Sill have added another airport to their long list of successful transport projects. The impressive new, €395 million Terminal 2 at Dublin Airport, can meet the needs of both long-haul and short-haul passengers and can comfortably handle up to 15 million passengers per year.
Sill worked closely with lighting designers from Arup from the very start, creating a special gimbal frame for up to three Sill 021 projectors. With typical Sill flexibility, the 021s were supplied in a variety of HID wattages and beam angles to suit the geometry of their locations, as well as with compact fluorescent lamps for emergency operation.
The Sill gimbal projectors were supplied on time, in batches to suit the build programme, ready assembled for fast, accurate installation and plug-and-play operation. Integrated into the space between the structural roof steels and the stretched fabric soffit, the high performance, low glare projectors illuminate all the high roofed areas in Arrivals, Departures and Pier E.
Sill’s classic 458 series asymmetric projectors uplight the main structural elements and soffits around the roof spine skylights, whilst 490 power projectors provide additional lighting to soffits and walls. In all some 1,800 Sill projectors are used on the project – the largest construction project in Ireland at the time.
Dublin Airport Terminal 2 showcases Arup’s achievement of their design intention to provide a sustainable lighting scheme capitalising on the use of daylight from the facades and roof spine skylights. Lighting is used to guide passengers through the airport whilst addressing the main architectural features. The luminaires are integrated into the building fabric to minimise visual clutter. Sill, specified by the design team very early in the five year design process of the project, are delighted to have helped bring it to fruition.

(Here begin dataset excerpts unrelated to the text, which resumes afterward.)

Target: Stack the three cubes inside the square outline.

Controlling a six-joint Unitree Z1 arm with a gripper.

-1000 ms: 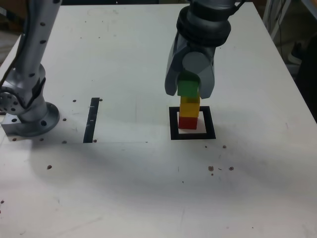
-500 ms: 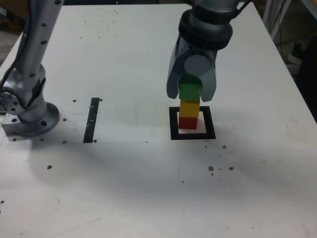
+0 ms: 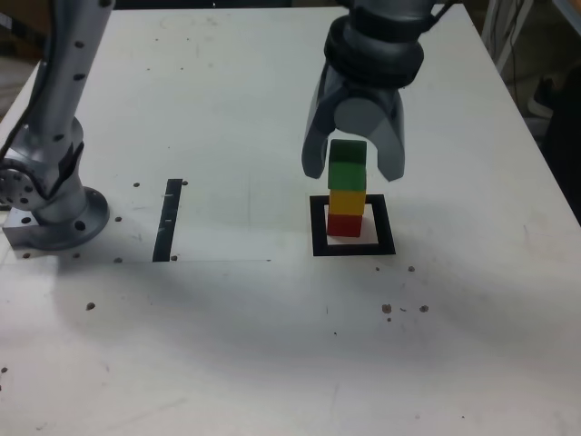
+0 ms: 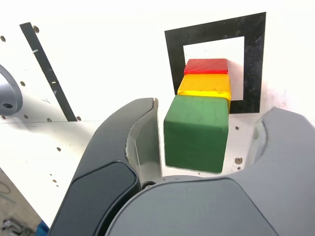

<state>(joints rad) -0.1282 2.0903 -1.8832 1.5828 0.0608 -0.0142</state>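
Note:
Three cubes stand as one stack inside the square outline (image 3: pixel 352 250): the red cube (image 3: pixel 344 224) at the bottom, the yellow cube (image 3: pixel 347 201) on it, and the green cube (image 3: pixel 346 163) on top. My gripper (image 3: pixel 352 170) hangs over the stack, open, one finger on each side of the green cube. The wrist view shows the green cube (image 4: pixel 197 132) between the spread fingers (image 4: pixel 123 142) with a gap on both sides. Beneath it there are the yellow cube (image 4: pixel 204 86), the red cube (image 4: pixel 206 66) and the square outline (image 4: pixel 253 64).
A straight black tape strip (image 3: pixel 168 220) lies on the white table at the exterior view's left. The arm's grey base (image 3: pixel 54 213) is bolted at the table's left edge. Small dark specks dot the tabletop near the front.
The jaws have spread apart and let go of the green cube. The cube stays on top of the stack, and the gripper has risen slightly.

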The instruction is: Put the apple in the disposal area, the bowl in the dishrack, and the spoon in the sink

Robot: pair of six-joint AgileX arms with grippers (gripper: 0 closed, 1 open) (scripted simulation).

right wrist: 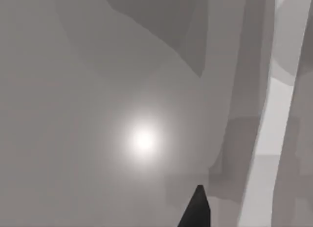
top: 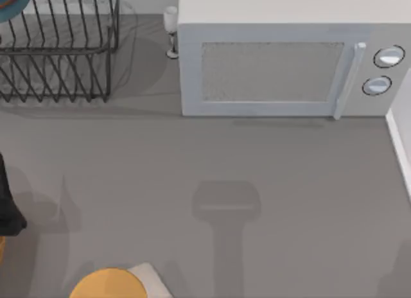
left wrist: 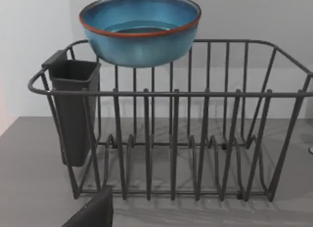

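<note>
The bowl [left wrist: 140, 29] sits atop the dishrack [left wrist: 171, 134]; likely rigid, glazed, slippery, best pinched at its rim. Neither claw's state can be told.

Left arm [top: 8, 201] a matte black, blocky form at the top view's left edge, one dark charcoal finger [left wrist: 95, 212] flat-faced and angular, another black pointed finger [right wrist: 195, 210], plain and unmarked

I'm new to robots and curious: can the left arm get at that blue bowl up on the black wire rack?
Probably yes. The left wrist view looks straight at the bowl, perched at the back rim of the dishrack, with nothing above it. The rack's rods stand in front, so coming from above looks easiest.
</note>
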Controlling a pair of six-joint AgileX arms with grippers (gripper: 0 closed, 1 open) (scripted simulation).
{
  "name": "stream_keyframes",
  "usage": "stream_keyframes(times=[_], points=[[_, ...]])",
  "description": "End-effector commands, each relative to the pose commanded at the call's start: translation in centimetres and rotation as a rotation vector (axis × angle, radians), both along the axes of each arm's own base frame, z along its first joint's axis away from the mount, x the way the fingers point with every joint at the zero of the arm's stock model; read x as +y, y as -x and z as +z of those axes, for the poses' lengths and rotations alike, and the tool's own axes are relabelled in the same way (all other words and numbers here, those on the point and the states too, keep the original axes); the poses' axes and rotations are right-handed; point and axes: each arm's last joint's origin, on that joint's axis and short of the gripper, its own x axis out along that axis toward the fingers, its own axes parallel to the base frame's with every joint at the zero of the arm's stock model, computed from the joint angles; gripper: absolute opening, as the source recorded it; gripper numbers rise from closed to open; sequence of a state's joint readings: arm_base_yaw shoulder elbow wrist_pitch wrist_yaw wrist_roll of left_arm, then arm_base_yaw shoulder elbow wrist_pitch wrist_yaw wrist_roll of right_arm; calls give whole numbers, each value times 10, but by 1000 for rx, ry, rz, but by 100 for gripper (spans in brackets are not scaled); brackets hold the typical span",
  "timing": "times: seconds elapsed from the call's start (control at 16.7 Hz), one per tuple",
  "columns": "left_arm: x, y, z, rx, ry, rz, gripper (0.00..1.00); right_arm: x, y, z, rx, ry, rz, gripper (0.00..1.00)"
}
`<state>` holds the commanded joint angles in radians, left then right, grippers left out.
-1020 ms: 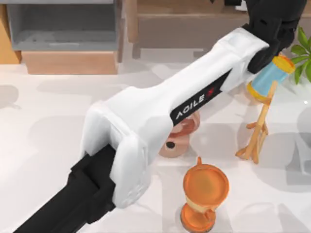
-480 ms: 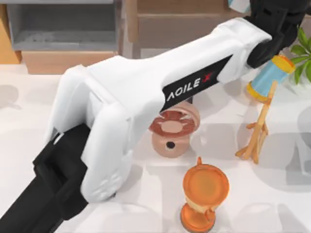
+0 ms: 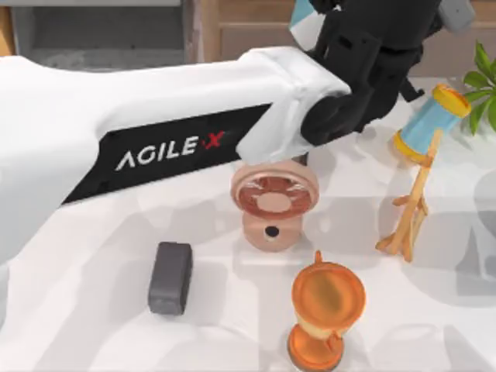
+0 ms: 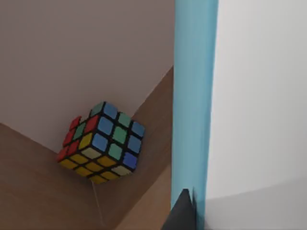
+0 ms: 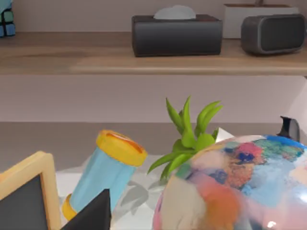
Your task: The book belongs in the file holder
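The book [image 4: 194, 96] stands on edge in the left wrist view, a thin teal-blue spine beside a broad white face. One dark fingertip [image 4: 184, 211] of my left gripper presses against the spine. From above, my left gripper [image 3: 341, 46] is at the back of the table, right of centre, shut on the book [image 3: 304, 19]; a teal-and-white corner pokes out past the black wrist. The file holder [image 3: 101, 35], grey and hollow, sits at the back left, partly under my white left arm. My right arm stays parked off to the right.
A brown shelf [image 3: 256, 31] runs along the back with a colourful cube [image 4: 103, 143] on it. Near the middle stand a pink fan [image 3: 273, 198], an orange cup [image 3: 325, 306] and a grey block [image 3: 170, 277]. A blue tube on a wooden easel [image 3: 422, 132], a plant [image 3: 484, 85] and a globe [image 5: 230, 187] are on the right.
My left arm has risen and swung, so its white forearm now spans the upper left. The gripper has moved left along the back with the book. The grey block has come into sight.
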<state>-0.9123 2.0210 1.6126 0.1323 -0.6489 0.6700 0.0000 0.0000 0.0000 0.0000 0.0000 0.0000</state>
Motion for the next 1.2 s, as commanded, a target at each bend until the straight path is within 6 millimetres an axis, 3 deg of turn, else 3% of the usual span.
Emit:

Vasiliki Malakasi, lighting designer at Arup commented, “We are very pleased with the projectors and their photometric performance. The Sill luminaires were fit for purpose, robust yet elegant in design. Most importantly, we managed to work well with the Sill product design team developing special fittings and parts. We had technical back up and support throughout the project from initial design to onsite installation.”
All of the Sill projector types used on the scheme have Si12 corrosion resistant die-cast aluminium housings with large heat dissipating cooling fins. The reflectors are made of 99.98% pure aluminium, chemically polished and anodised with a UV filtering toughened safety glass sealed by a silicone gasket.
Designed for high power architectural accent and floodlighting, Sill’s 021 series compact projectors come in a choice of three symmetrical beam angles, ideal for lighting atria, columns, and all the features of contemporary building architecture.
Sill’s enormously popular 490 series compact floodlights have an aesthetically pleasing design with integral ballasts and a one-piece diecast aluminium body with cooling fins. They are available with 52 different lamp ways and 27 reflector combinations.
The dynamic curved shape of Sill’s 458 projectors is derived from the world-famous asymmetric reflector technology used within the housing. It is designed to produce optimum light distribution from an asymmetric beam.
The overall Terminal 2 project also includes an improved internal campus road network at Dublin Airport, a major utilities upgrade, a new multi-storey car park and the provision of sites for a new ground transportation centre and future metro station.